Revenue growth would have been 12% had the company not faced significant foreign exchange headwinds due to the strong dollar, particularly against European currencies.

Gross profit decreased, in part due to the implementation of ASC 606, a revised accounting standard on revenue recognition currently in effect.

On the balance sheet, the company ended the quarter with cash and cash equivalents of $322 million and gross debt of $1.43 billion at an all-in interest rate of 3.5%.

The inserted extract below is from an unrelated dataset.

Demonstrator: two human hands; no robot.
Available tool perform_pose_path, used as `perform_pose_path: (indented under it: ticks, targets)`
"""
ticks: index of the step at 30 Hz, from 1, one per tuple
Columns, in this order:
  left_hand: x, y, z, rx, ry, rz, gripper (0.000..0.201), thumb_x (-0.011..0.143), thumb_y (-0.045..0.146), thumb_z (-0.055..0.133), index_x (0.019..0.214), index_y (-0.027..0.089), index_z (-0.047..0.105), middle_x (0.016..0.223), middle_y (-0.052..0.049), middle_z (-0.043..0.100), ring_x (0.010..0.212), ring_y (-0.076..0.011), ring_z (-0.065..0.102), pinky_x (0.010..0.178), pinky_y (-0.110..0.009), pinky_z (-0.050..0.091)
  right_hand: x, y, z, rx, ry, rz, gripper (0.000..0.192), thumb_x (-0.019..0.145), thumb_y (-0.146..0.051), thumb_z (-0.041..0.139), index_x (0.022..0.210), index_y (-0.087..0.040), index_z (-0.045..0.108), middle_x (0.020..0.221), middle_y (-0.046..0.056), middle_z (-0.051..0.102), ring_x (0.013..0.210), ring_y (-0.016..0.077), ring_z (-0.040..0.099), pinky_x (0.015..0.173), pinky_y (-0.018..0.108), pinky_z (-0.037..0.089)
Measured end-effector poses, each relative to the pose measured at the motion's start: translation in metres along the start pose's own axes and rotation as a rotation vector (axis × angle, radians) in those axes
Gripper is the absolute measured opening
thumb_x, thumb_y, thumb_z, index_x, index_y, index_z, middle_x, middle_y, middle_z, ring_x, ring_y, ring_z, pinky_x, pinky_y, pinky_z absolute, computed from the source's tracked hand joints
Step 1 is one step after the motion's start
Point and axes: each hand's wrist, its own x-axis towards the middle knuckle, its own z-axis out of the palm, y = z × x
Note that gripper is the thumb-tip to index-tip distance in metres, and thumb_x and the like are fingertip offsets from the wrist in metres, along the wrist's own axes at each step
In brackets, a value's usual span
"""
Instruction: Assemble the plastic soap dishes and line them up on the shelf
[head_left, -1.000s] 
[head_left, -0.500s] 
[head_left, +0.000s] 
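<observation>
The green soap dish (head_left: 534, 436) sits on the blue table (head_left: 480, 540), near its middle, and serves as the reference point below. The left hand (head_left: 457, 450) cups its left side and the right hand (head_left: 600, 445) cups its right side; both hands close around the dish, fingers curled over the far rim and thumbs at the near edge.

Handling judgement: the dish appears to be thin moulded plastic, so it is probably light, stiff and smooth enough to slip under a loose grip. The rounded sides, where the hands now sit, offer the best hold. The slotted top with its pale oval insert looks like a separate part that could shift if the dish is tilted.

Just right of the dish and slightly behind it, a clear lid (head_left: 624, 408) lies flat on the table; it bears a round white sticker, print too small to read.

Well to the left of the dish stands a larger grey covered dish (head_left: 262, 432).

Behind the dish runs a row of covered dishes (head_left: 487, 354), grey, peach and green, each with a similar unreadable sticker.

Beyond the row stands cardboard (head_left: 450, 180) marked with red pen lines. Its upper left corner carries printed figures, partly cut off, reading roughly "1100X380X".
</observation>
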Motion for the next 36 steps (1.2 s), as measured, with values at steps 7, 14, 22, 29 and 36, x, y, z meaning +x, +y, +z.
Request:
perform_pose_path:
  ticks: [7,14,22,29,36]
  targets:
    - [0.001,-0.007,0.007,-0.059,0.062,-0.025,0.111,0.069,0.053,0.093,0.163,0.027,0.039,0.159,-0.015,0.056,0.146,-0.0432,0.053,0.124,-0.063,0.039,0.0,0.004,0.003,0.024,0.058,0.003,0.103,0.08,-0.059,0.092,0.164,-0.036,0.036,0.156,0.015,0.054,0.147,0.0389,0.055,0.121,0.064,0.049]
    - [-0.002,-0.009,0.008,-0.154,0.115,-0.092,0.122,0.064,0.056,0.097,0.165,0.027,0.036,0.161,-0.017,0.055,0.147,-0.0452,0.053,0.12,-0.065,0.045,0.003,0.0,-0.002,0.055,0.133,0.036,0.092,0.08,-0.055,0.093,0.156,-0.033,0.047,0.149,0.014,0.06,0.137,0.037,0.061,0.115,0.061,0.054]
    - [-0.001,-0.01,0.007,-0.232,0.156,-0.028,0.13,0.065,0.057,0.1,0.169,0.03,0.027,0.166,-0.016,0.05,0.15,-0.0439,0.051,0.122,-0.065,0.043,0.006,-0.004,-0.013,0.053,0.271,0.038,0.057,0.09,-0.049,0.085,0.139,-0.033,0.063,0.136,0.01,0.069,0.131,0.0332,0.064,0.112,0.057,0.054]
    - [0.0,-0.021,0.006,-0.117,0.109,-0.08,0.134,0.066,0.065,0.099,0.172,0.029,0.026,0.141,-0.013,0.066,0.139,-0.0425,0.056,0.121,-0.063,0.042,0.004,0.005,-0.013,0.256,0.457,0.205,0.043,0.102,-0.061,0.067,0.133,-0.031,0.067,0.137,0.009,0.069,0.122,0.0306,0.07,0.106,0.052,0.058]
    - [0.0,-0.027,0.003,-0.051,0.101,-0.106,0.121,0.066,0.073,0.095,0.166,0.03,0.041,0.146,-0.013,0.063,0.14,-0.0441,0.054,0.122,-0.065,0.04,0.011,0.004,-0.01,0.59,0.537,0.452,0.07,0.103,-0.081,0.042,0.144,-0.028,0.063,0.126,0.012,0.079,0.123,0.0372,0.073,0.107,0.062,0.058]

In the past twelve months, free cash flow was $419.1 million, including $23.0 million in capital expenditures.

Going forward, the company aims to return half of its free cash flow to shareholders through share buybacks, assuming its debt-to-EBITDA ratio is below 3x.

On the valuation side, the market values ​​PTC at an EV/Sell multiple of around 7.3x.

The SaaS Capital Index of publicly held SaaS software companies had an EV/Average Revenue multiple of approximately 6.9x as of September 30, 2022, as shown in the chart below:

SaaS Capital Index

SaaS Capital Index (SaaS Capital)

So, by comparison, PTC is currently priced by the market at a slight premium to the broader SaaS Capital Index, at least as of September 30, 2022.

The main risk to the company’s outlook is an increasingly likely macroeconomic slowdown or recession, which could slow sales cycles and reduce its revenue growth trajectory.

Another risk is a continued rise in the value of the US dollar against other major currencies, which would negatively impact its earnings as a result.

A potential upside catalyst would include a “short and shallow” economic slowdown or a pause in US interest rate hikes, reducing upward pressure on the dollar and likely increasing the valuation multiple of the dollar. ‘company.

So, given the macro uncertainties and potentially rich valuation of the stock, I’m holding onto PTC stock in the near term.